The three arms of intervention are:
1. Control arm - No active input from the Endocrine service at that time. Standard care will be provided by the home team who will still be able to ask for consultation in keeping with their usual practice.
2. The endocrinology consult service will proactively instigate a bedside consult within 24 hours of enrolment in the study, aiming to optimise glycaemic control. Consulting service will involve endocrinology an consultant and registrar with documentation in the electronic medical record.
3. Virtual arm whereby generic advice is entered into the electronic medical records (EMR) and offer of titration is made to the home team within 24 hours of enrolment in the study. The entry will be made by the endocrinology registrar and will be as detailed below and monitored via the EMR:
• This patient has been identified automatically as part of a clinic study aimed at early identification of in patient dysglycaemia (CALHN HREC No. 17529).
• The following are recommended for patients with hyperglycaemia:
- All patients with should have an HbA1c if not performed within the last 3 months
- Blood glucose concentration should be measured 4-6 hourly whilst an inpatient (ideally pre-meals and pre-bed)

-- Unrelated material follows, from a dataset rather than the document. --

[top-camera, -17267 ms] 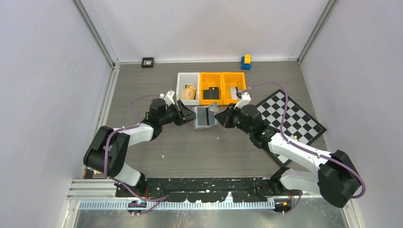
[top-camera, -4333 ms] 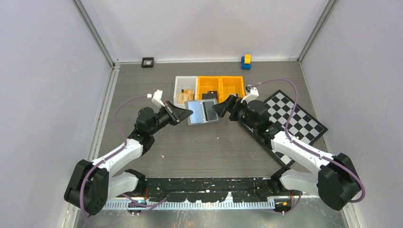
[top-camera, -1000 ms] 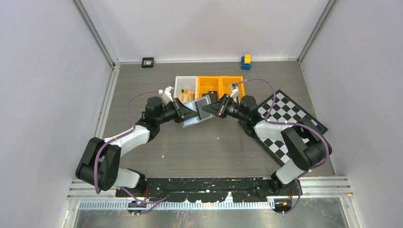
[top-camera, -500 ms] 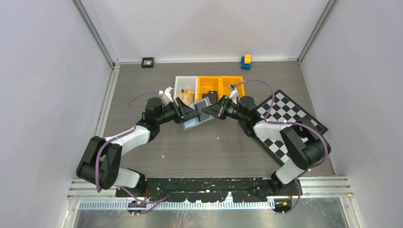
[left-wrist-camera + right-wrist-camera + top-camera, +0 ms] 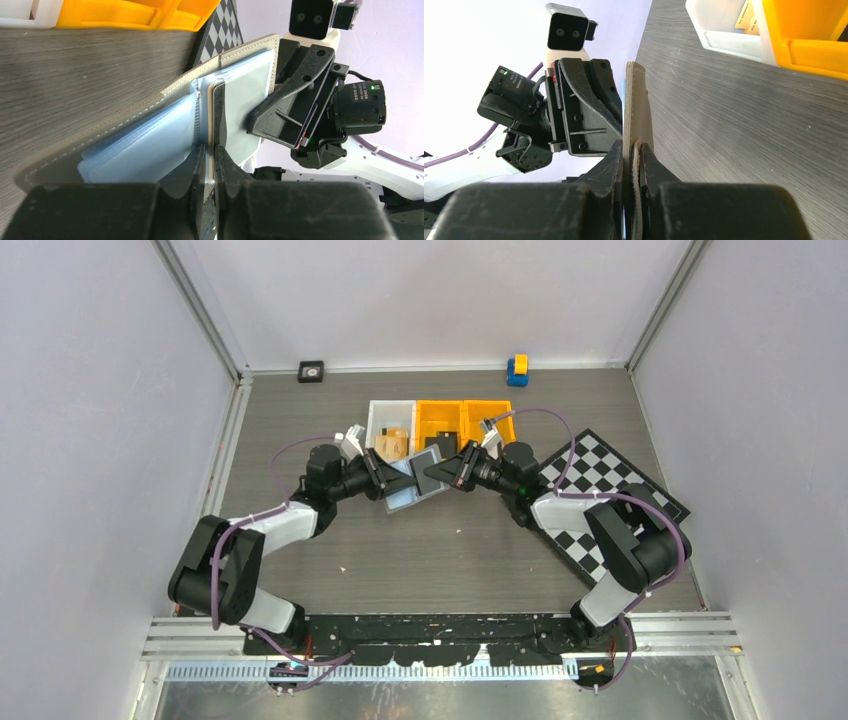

- In general blood glucose target for admitted patients are 5-10 mmol/L but may require alteration based on patient specific factors
- Regular medication should be charted in stable patient tolerating oral intake if clinically appropriate
- If patients are consistently using supplemental insulin for >48hours consider introducing long acting insulin and prandial insulin as required
- If is a new diagnosis of diabetes is made or new injectable diabetes medication has been started, a diabetes nurse educator consult should be sought as early in the admission as practical
If required, the endocrine team can be contacted for formal consultation or remote assistance with insulin titration, this will not occur unless the home team make contact through the usual pathway.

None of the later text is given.